Toutes les baleines à
bosses sautent en dehors de l’eau. Le mâle, la femelle,
la mère ou le petit. J’ai pu photographier une
baleine adulte et un baleineau le faire. Une journée
un petit l’a fait pendant 20 minutes sans s’arrêter,
mon plus beau souvenir de photographe et de guide. Les
sauts varient entre un tour complet du corps à
360°, le corps en dehors à l’horizontale, un
demi-tour à 180°, ou sortir uniquement la tête
de la surface.
Ces sauts s’accompagnent de pectorales ou de caudales
tapant la surface. Ce sont des habitudes communes pour
cette espèce de baleines à fanon. La plus
belle aussi ! Un corps de 40 tonnes gisant hors de l’eau
ne laisse personne indifférent. Je retiens le bruit
et la marque en surface lorsque le corps retombe. Indescriptible
! Je vous laisse imaginer lorsque j’ai vu 2 baleines à
bosses le faire en même temps, un vacarme épouvantable
!
Habitué à une eau agitée au Canada
et ailleurs, je pensais trouver une eau plus calme dans
les eaux de Samanà.
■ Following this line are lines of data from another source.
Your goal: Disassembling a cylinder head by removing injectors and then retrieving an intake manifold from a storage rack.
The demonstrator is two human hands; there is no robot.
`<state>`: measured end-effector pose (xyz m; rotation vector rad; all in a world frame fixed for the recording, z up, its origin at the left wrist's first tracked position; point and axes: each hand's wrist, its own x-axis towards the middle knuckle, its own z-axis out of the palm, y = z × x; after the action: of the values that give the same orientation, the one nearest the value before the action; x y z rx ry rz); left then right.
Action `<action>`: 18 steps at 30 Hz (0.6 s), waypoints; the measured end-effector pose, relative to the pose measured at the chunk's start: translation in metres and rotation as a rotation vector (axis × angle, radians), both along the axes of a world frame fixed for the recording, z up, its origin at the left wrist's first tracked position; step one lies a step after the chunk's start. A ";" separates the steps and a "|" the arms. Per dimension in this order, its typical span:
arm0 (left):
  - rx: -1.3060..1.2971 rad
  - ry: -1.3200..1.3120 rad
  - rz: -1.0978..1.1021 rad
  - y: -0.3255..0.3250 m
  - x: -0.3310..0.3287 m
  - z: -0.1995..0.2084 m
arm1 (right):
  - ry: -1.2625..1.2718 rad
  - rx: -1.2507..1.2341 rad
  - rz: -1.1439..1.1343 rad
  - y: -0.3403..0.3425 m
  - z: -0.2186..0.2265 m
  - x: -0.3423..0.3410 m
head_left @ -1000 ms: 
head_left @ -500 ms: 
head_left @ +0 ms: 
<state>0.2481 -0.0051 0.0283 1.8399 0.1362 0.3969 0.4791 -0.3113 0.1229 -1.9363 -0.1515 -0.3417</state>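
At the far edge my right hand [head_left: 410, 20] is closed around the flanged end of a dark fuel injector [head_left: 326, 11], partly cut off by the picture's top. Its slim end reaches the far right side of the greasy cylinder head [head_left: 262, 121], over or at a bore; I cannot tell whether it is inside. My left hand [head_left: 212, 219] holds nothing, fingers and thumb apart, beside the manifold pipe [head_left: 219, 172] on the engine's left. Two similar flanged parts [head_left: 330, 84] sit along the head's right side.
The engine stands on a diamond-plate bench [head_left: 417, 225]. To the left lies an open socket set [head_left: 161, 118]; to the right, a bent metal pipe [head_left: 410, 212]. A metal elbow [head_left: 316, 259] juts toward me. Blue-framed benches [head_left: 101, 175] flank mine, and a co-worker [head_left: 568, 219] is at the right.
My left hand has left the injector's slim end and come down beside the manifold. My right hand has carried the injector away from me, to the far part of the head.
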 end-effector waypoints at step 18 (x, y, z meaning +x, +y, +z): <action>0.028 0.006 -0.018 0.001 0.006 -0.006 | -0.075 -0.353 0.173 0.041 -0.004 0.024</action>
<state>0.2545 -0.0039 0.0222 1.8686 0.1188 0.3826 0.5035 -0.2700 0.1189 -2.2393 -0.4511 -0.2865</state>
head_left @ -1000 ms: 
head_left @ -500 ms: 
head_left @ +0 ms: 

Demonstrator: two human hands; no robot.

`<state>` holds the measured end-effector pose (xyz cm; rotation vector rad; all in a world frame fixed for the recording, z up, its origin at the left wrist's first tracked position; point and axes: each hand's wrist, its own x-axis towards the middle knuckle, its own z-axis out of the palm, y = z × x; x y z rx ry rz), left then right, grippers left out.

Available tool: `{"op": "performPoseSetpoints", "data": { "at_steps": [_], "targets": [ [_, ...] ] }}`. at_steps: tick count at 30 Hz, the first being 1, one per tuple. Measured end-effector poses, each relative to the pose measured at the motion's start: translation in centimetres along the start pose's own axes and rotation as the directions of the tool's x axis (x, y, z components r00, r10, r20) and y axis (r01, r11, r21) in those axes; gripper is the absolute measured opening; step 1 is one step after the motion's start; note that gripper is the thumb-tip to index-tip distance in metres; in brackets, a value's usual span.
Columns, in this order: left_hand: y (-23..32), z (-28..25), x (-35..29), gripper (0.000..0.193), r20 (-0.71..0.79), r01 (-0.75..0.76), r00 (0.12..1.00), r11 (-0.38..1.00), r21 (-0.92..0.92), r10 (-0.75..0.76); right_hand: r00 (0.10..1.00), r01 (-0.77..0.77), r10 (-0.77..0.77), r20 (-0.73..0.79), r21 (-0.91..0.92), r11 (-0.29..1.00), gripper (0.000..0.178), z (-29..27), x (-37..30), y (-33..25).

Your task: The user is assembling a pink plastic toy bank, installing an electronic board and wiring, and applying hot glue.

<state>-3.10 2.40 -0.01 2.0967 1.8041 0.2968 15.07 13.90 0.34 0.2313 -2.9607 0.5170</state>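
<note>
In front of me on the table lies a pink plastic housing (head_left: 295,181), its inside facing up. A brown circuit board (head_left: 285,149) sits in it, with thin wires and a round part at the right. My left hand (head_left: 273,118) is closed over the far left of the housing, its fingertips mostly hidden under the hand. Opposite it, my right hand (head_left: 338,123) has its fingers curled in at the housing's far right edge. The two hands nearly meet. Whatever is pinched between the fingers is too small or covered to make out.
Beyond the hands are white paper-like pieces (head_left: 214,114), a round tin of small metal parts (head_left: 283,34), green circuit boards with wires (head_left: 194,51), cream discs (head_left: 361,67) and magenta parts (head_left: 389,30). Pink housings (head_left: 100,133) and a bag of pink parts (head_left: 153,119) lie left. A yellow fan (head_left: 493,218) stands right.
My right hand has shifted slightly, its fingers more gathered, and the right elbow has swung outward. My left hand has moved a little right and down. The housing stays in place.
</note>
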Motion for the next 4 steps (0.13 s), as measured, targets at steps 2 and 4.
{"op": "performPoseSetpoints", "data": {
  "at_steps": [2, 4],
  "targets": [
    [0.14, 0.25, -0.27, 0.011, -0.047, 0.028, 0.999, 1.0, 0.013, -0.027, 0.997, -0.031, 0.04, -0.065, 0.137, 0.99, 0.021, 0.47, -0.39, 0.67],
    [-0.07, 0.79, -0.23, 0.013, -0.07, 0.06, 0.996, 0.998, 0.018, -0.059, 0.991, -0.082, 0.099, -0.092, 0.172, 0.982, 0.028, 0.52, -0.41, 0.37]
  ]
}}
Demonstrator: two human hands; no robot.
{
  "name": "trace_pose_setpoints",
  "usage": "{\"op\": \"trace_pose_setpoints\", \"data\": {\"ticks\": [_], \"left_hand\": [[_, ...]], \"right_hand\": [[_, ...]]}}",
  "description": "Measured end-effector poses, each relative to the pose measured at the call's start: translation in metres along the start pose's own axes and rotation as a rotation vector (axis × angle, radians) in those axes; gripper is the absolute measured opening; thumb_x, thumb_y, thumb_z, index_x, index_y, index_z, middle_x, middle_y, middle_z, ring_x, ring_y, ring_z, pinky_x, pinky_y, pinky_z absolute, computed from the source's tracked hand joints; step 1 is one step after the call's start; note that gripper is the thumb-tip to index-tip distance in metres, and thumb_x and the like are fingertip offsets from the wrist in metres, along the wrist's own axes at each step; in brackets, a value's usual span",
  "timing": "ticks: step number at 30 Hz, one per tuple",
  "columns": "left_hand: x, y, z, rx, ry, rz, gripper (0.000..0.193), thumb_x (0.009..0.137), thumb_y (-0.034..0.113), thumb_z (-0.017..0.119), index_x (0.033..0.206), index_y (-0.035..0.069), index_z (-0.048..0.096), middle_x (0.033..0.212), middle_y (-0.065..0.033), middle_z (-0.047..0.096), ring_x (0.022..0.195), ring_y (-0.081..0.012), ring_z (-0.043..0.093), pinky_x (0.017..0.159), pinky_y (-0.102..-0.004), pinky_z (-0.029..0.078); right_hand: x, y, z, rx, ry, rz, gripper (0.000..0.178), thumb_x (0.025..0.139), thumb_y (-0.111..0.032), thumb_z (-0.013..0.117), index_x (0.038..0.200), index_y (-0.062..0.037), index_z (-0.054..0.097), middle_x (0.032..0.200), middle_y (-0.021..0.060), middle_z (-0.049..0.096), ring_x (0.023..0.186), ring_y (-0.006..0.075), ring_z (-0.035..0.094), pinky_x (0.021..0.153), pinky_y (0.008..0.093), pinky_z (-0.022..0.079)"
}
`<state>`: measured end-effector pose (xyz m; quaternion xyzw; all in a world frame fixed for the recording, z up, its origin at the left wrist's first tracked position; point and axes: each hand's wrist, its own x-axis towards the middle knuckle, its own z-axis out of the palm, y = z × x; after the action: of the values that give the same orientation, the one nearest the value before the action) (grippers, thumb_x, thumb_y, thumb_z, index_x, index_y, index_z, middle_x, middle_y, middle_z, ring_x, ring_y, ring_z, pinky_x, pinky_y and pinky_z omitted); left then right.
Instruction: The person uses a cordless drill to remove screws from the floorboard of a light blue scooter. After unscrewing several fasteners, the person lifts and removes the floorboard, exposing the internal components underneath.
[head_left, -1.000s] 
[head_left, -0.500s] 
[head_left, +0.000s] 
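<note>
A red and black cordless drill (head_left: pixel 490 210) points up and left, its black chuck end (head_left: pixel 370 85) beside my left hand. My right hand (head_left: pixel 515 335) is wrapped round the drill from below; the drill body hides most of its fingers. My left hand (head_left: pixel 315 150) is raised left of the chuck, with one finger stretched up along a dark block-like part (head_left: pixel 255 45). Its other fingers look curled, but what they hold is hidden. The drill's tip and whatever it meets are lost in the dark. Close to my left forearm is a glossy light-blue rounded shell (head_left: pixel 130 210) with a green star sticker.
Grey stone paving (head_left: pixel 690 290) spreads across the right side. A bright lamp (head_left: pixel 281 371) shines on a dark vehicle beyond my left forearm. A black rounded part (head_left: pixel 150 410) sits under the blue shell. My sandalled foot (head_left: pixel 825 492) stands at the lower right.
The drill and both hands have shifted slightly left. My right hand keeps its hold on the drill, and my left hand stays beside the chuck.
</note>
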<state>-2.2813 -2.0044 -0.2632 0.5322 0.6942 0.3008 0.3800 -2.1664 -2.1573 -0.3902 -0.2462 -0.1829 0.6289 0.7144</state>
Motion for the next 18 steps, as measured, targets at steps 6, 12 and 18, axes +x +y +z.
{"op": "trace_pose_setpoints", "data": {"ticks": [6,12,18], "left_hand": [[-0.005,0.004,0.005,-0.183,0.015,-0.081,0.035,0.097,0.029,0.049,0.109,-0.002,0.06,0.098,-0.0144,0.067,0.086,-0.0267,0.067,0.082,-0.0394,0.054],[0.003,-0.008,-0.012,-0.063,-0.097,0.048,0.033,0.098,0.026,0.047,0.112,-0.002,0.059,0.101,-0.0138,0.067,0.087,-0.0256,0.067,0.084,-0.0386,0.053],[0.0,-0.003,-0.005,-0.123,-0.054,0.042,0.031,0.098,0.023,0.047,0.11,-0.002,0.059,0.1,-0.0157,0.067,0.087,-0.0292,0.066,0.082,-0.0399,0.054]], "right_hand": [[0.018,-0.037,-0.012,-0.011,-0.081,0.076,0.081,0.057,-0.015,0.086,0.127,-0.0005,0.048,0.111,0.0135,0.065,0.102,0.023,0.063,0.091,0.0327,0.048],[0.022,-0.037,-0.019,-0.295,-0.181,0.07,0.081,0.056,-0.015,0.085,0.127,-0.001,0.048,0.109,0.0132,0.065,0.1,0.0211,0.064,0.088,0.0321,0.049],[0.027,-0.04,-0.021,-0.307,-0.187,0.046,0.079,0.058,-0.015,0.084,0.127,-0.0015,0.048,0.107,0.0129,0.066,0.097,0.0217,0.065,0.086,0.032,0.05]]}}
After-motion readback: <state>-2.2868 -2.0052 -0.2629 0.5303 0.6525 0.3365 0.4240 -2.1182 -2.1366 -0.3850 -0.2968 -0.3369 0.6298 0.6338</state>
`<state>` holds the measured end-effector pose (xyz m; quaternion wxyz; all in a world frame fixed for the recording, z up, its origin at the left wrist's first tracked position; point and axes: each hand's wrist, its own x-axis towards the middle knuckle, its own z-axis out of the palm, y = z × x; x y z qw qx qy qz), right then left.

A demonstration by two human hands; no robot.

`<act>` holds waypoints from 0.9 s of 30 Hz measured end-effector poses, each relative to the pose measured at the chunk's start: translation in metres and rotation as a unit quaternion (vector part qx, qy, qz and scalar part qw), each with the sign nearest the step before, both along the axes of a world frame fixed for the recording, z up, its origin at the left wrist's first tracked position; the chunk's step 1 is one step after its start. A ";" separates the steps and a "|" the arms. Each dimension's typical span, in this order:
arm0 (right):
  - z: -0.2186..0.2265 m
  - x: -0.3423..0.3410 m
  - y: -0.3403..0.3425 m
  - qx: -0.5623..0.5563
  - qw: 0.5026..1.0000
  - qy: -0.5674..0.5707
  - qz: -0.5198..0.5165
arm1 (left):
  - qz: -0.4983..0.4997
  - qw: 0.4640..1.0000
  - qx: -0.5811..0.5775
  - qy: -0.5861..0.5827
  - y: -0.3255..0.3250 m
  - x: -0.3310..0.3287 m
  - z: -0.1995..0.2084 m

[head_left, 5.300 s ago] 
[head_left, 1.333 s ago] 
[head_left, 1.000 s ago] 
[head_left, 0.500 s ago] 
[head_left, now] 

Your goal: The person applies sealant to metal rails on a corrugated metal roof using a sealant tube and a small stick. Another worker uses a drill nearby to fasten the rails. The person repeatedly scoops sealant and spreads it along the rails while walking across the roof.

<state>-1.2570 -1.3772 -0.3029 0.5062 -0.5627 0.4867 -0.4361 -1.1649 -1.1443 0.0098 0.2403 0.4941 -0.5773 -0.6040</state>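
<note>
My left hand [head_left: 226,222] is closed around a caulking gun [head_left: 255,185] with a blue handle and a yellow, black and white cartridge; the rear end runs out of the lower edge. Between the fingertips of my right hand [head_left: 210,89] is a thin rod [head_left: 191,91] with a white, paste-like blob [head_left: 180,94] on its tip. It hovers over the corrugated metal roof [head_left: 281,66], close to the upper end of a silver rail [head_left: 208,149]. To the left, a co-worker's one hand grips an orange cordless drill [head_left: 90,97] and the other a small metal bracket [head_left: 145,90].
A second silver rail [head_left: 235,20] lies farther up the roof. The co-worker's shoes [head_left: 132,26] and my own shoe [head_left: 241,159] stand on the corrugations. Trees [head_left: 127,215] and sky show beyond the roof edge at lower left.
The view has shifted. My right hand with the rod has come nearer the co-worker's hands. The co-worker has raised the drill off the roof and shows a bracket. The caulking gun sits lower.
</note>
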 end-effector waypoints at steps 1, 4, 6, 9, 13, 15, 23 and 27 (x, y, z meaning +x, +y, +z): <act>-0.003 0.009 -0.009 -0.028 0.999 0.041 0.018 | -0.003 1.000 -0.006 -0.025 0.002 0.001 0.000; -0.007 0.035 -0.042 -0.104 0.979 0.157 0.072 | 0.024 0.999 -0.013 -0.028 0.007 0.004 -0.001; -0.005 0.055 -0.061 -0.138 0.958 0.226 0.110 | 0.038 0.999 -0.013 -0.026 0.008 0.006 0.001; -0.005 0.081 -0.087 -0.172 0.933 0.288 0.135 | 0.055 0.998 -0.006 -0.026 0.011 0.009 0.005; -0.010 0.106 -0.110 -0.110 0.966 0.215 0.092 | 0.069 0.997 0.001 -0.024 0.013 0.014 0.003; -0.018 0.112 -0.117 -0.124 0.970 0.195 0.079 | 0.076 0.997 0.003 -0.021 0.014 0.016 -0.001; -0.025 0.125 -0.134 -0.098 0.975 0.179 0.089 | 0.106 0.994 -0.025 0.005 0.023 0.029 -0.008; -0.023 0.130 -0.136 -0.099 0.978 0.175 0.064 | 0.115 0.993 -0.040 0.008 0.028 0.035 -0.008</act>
Pourtant, les mois de janvier
et février ont été très venteux,
avec des pointes à plus de 30 nœuds et des vagues
de 4 mètres. Résultat : tous les passagers
malades. Il n’y a pas eu une journée ou deux calmes
les premiers mois, toujours de la vague. Uniquement 2
ou 3 sorties sur les 3 mois sans que les touristes ne
soient malades. Un enfer pour certains, et pour nous aussi
! Le mois de mars a été très bon,
peu de vent et une mer belle, un vrai régal pour
les clients et les photographes. Aussi, plus facile pour
les trouver.
La distance de la baie de Samaná
de la rive sud et nord est d’environ 25 km lorsque le
sanctuaire démarre puis s’élargit vers le
large (profondeur de la baie de 35 km environ). Elle ressemble
au fleuve du Saint-Laurent (Québec, Canada) au
niveau de Tadoussac lorsque je navigue l’été
(mais large de 40 km environ). Au Canada les baleines
sont concentré très souvent aux mêmes
endroits. La nourriture y est pour beaucoup. Ici, les
baleines peuvent être partout et l’on est obligé
de naviguer de longues distances pour les trouver. Quelques
fois, on a pu observer une mère et son petit rapidement,
mais ce fut rare. Pour cela, nos croisières varient
entre 3 et 4 heures.Deux croisières dans la journée
pendant 3 semaines nous épuisait.
Lorsque je regarde la taille des femelles, celles-ci sont
plus grosses que les mâles, et leur corps est nettement
plus large qu’au Canada. La différence est très
nette. Cela explique leur longue migration de Samaná
vers le nord, l’énergie dépensé les
rends faibles et maigres.
J’ai un très bon souvenir de mon expérience
comme traducteur sur le bateau de Kim Beddall et un honneur
pour moi d’avoir travaillé pour elle. Elle est
sans doute la meilleure concernant l’étude de ces
animaux marins en Atlantique Nord et la première
en République Dominicaine (depuis 1985). Elle m’avait
prêté son appareil photo donc j’ai pu aider
son équipe et les autres scientifiques pour l’identification.
J’ai eu la chance de pouvoir
travailler tout en étant interprète et photographe.
Julien Marchal - Samaná
- République Dominicaine - mars 2011.